In 1969, nearly half of American children walked or biked to school. Today's figure is 13%.
A variety of factors are blamed on the decline of children walking to school: crime concerns, missing or damaged sidewalks, inconvenience, unsafe crosswalks, and poor parenting.
"Kids just aren't used to it right now. They are used to getting bused or being in the car. It's really about teaching kids. That's the education part," says Christine Green, the regional policy manager at the Safe Routes to School National Partnership, a group that encourages communities to address this issue by making streets safer."

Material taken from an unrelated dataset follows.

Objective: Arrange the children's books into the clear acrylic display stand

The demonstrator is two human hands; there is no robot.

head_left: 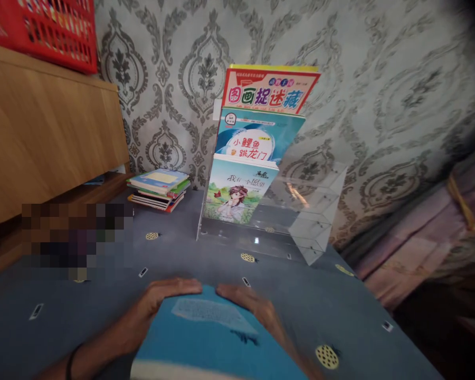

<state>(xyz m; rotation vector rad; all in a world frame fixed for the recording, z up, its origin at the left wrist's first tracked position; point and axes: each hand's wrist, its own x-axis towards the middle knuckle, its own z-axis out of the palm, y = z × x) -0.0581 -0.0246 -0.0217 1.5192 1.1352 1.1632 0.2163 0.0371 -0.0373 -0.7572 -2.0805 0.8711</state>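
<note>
A blue book (198,343) with a pale text panel on its cover lies between my hands at the bottom of the head view. My left hand (168,290) grips its far left edge, a dark band around the wrist. On the far right edge my right hand (253,303) holds the same book, its fingers curled over the top. Beyond it stands a clear acrylic book rack (314,224). Three books show in the rack's left side: a red-bordered one (269,92) at the back, a teal one (257,137) in the middle and a green illustrated one (237,192) in front.
A stack of several books (158,187) lies at the back left of the patterned grey-blue tablecloth (206,258). Left of it is a wooden cabinet (51,126) with a red plastic basket (59,31) on top. A pinkish curtain (415,237) hangs at the right.
</note>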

Safe Routes to School (SRTS) programs are sustained efforts by parents, schools, community leaders and local, state, and federal governments to improve the health and well-being of children by enabling and encouraging them to walk and bicycle to school.
SRTS programs examine conditions around schools and conduct projects and activities that work to improve safety and accessibility, and reduce traffic and air pollution in the vicinity of schools.
"One of the biggest problems we have with schools in general is parents dropping off kids, buses, and kids walking, all converging in the same fifteen minute period," says Lees. In fact, 20 to 30 percent of morning traffic is children being driven to school, according to the Safe Routes to School National Partnership. We've found that along some of the designated walking routes some of the crosswalks are not there or are in bad condition, so we will certainly go out there and mark those and remark ones that are faded," says Lees.